What is needed: Repeat the following lines exactly and nothing else: the line containing "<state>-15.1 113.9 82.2" and each line after it through the end of the listing.

Supplied material:
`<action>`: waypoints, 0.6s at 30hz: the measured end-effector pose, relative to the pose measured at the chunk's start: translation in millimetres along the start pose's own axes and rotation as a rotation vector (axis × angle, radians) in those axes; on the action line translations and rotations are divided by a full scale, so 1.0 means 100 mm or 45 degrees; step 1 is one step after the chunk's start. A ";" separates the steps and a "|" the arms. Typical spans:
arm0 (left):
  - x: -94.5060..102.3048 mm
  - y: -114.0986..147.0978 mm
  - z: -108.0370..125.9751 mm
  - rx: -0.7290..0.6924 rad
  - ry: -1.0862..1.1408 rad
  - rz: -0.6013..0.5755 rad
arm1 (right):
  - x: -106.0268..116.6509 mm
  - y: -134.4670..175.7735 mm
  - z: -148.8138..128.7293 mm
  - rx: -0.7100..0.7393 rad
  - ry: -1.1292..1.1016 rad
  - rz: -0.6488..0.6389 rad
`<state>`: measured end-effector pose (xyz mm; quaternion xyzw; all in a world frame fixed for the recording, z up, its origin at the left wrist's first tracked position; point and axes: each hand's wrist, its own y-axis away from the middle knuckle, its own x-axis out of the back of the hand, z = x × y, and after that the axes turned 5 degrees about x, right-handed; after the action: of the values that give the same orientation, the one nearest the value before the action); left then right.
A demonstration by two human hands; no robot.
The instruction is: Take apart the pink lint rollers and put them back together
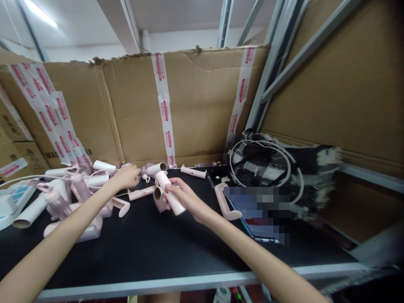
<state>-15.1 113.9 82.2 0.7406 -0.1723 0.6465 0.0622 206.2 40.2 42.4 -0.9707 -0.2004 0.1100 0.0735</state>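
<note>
My right hand (181, 195) is closed around a smooth pale pink tube (174, 201), tilted with its lower end toward me. Close behind its fingers, a roll with a brown cardboard core (158, 193) shows its open end; whether the hand touches it I cannot tell. My left hand (128, 176) is over the parts at the back, its fingers curled and partly hidden, so anything in them cannot be made out. Just right of it lies another cardboard-cored roll (157, 169). Below are a pink bracket-shaped piece (143, 192) and a second pink bracket (120, 206).
Pink parts and white rolls (28, 214) are heaped at the left. A pink bracket (224, 204) rests against a phone (252, 223) on the right. Behind it lie a coiled white cable (288, 168) and shaggy checked cloth (315, 172). A taped cardboard wall (135, 105) closes the back.
</note>
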 end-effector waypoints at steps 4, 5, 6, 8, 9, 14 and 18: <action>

Response:
<state>-15.1 113.9 82.2 0.7406 -0.1723 0.6465 0.0622 206.2 40.2 42.4 -0.9707 -0.2004 0.1100 0.0735</state>
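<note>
My right hand (181, 195) is closed around a smooth pale pink tube (174, 201), tilted with its lower end toward me. Close behind its fingers, a roll with a brown cardboard core (158, 193) shows its open end; whether the hand touches it I cannot tell. My left hand (128, 176) is over the parts at the back, its fingers curled and partly hidden, so anything in them cannot be made out. Just right of it lies another cardboard-cored roll (157, 169). Below are a pink bracket-shaped piece (143, 192) and a second pink bracket (120, 206).
Pink parts and white rolls (28, 214) are heaped at the left. A pink bracket (224, 204) rests against a phone (252, 223) on the right. Behind it lie a coiled white cable (288, 168) and shaggy checked cloth (315, 172). A taped cardboard wall (135, 105) closes the back.
</note>
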 end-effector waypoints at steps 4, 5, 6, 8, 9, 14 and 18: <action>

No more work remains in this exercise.